L’église est à l’honneur au le cinéma ces derniers temps. Que ce soit pour en dénoncer les dérives pédophiles ou pour en regarder les côtés étonnement libérateurs, il y a une veine pleine de nuances et de finesse qui courent chez les réalisateurs.

Dans ce film canadien, réalisée par une suissesse, on retrouve l’Eglise québécoise au moment où l’Etat décide de reprendre en main l’éducation nationale longtemps dévolue aux églises. Le combat est, comme toujours dans ces cas-là, acrimonieux et polémique et il cache les multiples nuances qui sous-tend tout système. Le bon et le mauvais se côtoient, le formidable et l’atroce également.
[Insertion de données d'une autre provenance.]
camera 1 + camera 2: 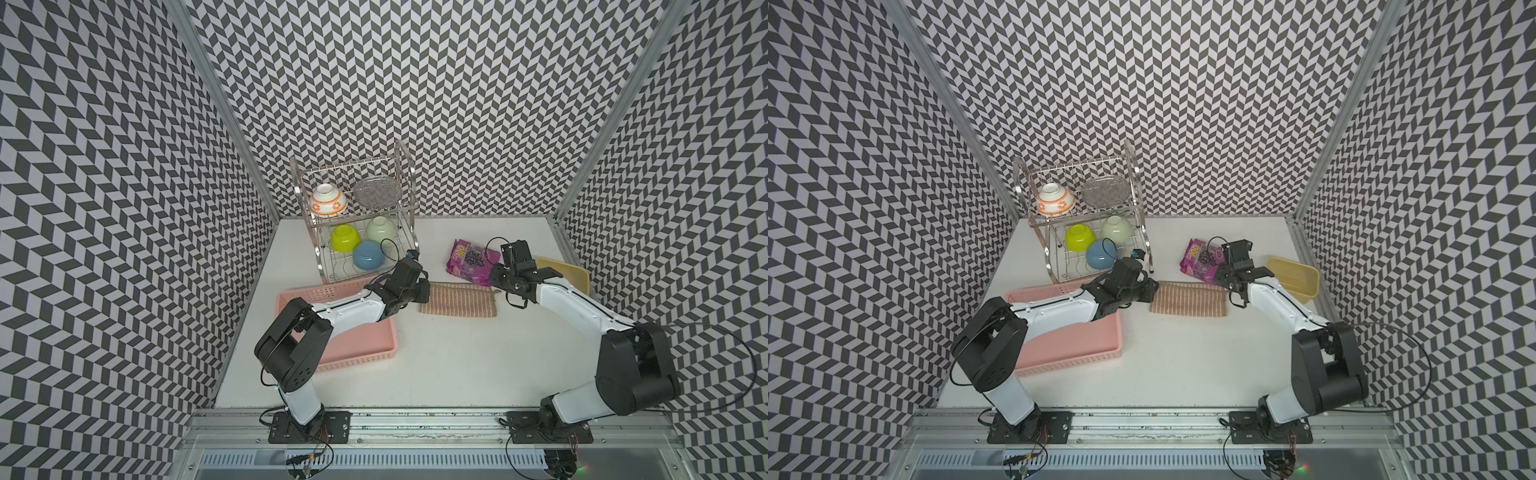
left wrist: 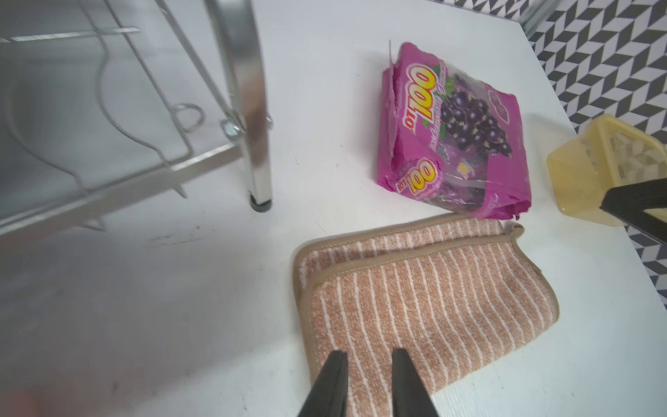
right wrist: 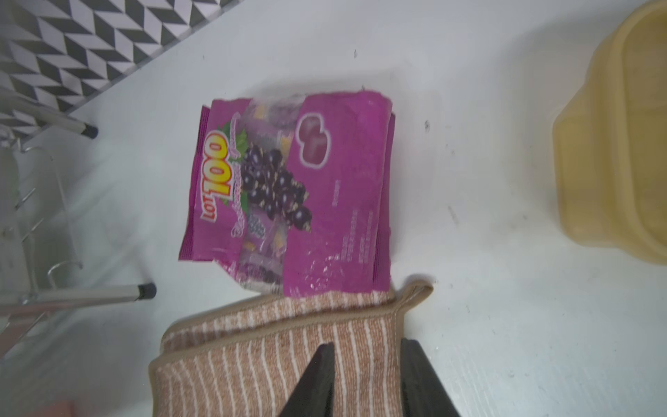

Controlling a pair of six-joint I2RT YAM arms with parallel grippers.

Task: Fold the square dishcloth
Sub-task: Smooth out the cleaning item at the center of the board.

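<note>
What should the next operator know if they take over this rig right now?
Left end effector: open, empty, over the end of the dishcloth nearer the pink basket.
Right end effector: open, empty, over the opposite end, by the loop corner.
Cloth position: flat on the table, between the basket and the yellow container, just in front of the purple snack bag.
Done: folded in half, top layer slightly short of the lower edge.
To do: likely a second fold, or tidying the edges.
</note>
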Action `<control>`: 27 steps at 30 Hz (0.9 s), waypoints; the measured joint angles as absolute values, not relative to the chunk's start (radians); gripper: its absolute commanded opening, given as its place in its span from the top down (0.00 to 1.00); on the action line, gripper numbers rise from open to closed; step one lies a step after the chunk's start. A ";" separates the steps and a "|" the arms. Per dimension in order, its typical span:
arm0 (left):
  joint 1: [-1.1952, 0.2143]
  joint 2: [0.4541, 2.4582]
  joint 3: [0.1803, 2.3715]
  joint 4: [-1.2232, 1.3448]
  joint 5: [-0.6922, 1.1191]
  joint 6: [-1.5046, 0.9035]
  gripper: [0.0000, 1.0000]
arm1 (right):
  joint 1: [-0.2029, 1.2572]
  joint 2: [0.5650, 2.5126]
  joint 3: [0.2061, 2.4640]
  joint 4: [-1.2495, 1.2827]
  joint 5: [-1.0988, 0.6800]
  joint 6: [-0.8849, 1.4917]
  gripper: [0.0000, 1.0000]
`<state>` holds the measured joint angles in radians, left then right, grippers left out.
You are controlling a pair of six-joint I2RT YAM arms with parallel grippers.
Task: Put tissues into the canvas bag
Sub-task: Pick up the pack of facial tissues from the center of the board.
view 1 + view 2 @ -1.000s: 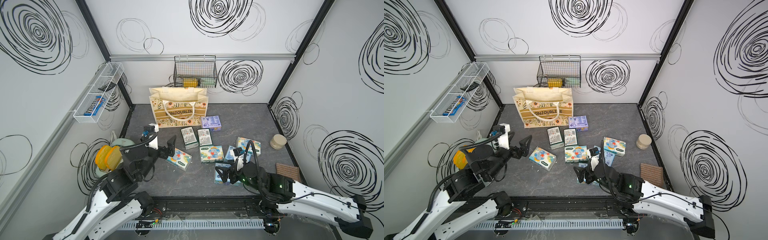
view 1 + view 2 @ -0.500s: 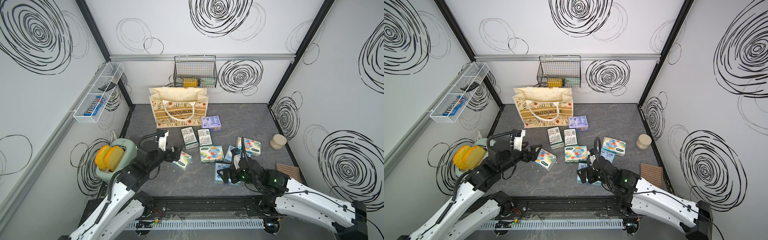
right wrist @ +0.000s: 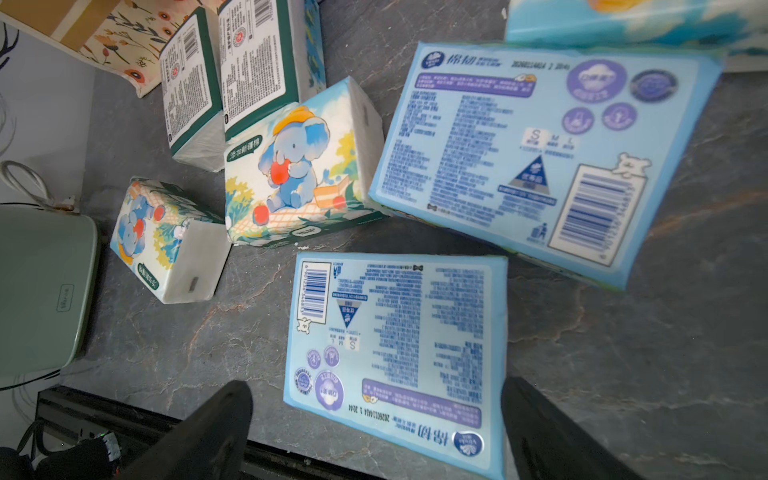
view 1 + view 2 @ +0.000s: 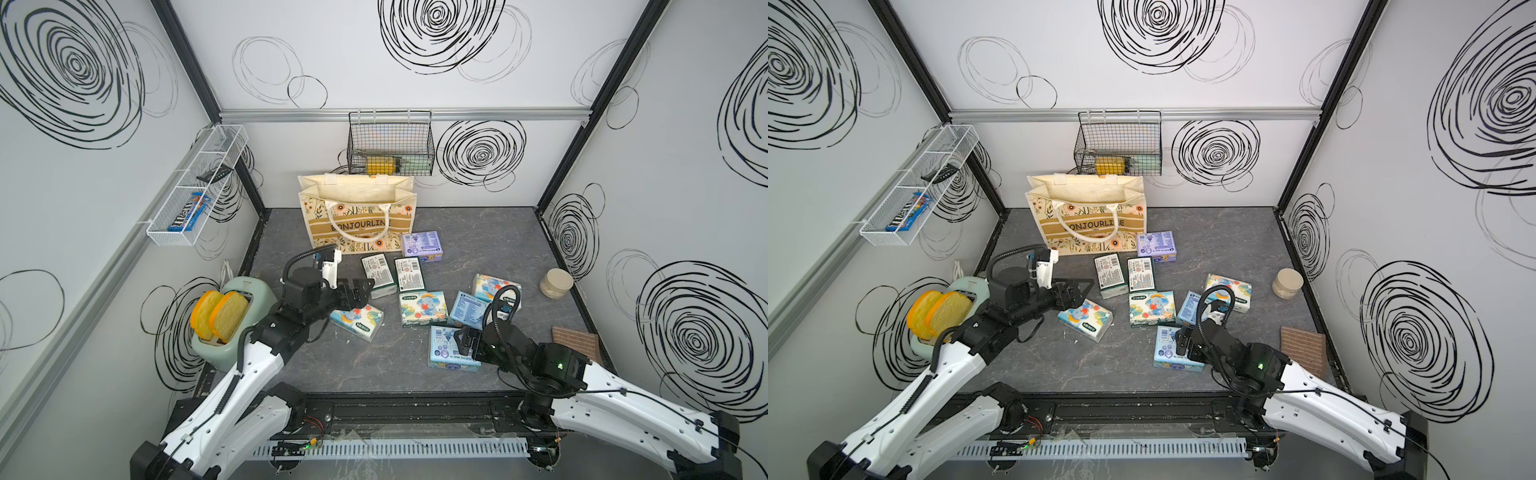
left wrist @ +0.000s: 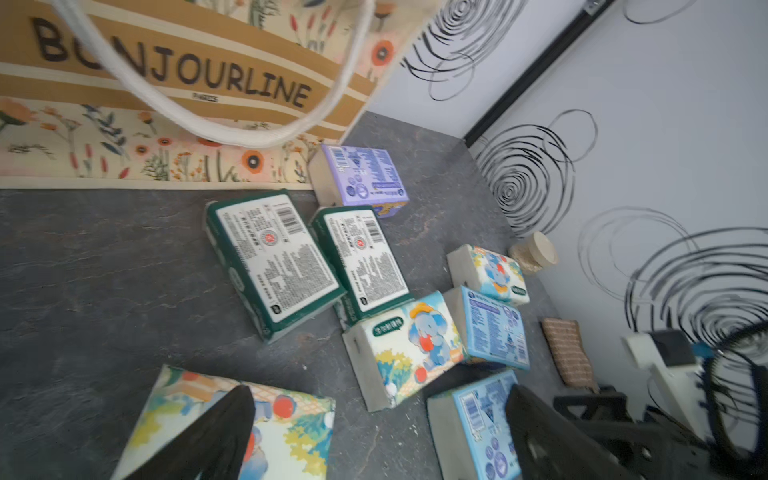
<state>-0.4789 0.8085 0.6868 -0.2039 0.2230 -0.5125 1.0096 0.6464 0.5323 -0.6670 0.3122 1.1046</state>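
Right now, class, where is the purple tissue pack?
In both top views the purple tissue pack lies toward the back, beside the canvas bag's right-hand bottom corner, just behind a dark green tissue pack.

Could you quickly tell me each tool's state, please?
Left tool: open, empty, near an elephant-print plastic-wrapped tissue pack.
Right tool: open, empty, over a light blue plastic-wrapped tissue pack.
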 measured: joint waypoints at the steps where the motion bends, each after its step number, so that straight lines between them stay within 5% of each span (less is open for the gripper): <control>1: -0.562 0.780 0.680 -0.207 0.191 -0.517 0.02 | 1.008 0.642 0.521 -0.663 0.312 1.110 0.03; 8: -1.155 0.814 0.665 -0.201 -0.098 -0.599 0.04 | 0.985 0.606 0.405 -0.630 0.311 1.126 0.03; 12: -1.330 1.008 0.664 -0.183 -0.210 -0.632 0.12 | 0.961 0.577 0.363 -0.601 0.288 1.121 0.02; 17: -1.341 1.142 0.654 -0.141 -0.255 -0.640 0.14 | 0.952 0.498 0.306 -0.531 0.239 1.093 0.03; 20: -1.306 1.160 0.636 -0.086 -0.241 -0.647 0.31 | 0.938 0.455 0.271 -0.492 0.206 1.081 0.02; 23: -1.250 1.181 0.624 -0.030 -0.205 -0.645 0.60 | 0.908 0.439 0.237 -0.456 0.167 1.065 0.03; 27: -1.189 1.219 0.620 0.035 -0.150 -0.636 0.64 | 0.865 0.410 0.175 -0.398 0.091 1.044 0.02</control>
Ici, Léa Pool choisit de nous montrer le combat d’une mère supérieure passionnée de musique classique, passionnée d’égalité, passionnée de beauté, qui a pendant plusieurs décennies, permit à des jeunes filles de tous milieux d’accéder à l’excellence musicale et à une forme de liberté dans l’art. Contre elle, les laïcs persuadés que la grande musique est affaire de bourgeois, les nouvelles autorités religieuses pressées de rejeter les filles dans le public pour sauver les garçons de la chute dans le monde séculier. Pour mener son combat, elle s’appuie sur une arme très à la mode dans les années 70, la médias et sur un vieux ressort toujours très efficace la vanité des plus riches.

Le film est beau, féministe, brillant et tendre. Les nuances permettent de comprendre que dans toutes communautés humaines, il y a au delà du bien et du mal, les multiples petites blessures, fragilités et forces de chacune et chacun. Que l’amour et l’affection se cachent parfois plus sûrement sous des voiles de « veuves du XVIIIè siècle » que dans bien des discours plein de componction humaniste.

Il y a des moments bouleversants dans ce film, comme ces chorales où les élèves déclarent avec art leur amour pour Schubert où lorsqu’une soeur analyse leur jeu avec beaucoup de bienveillance et d’enthousiasme. Oui, la beauté et la grâce vont avec la nuance et l’intelligence des propos et en ces périodes furieusement modernes de petits formules sans grâce et de dégueulis émotionnels permanents, il fait beaucoup de bien.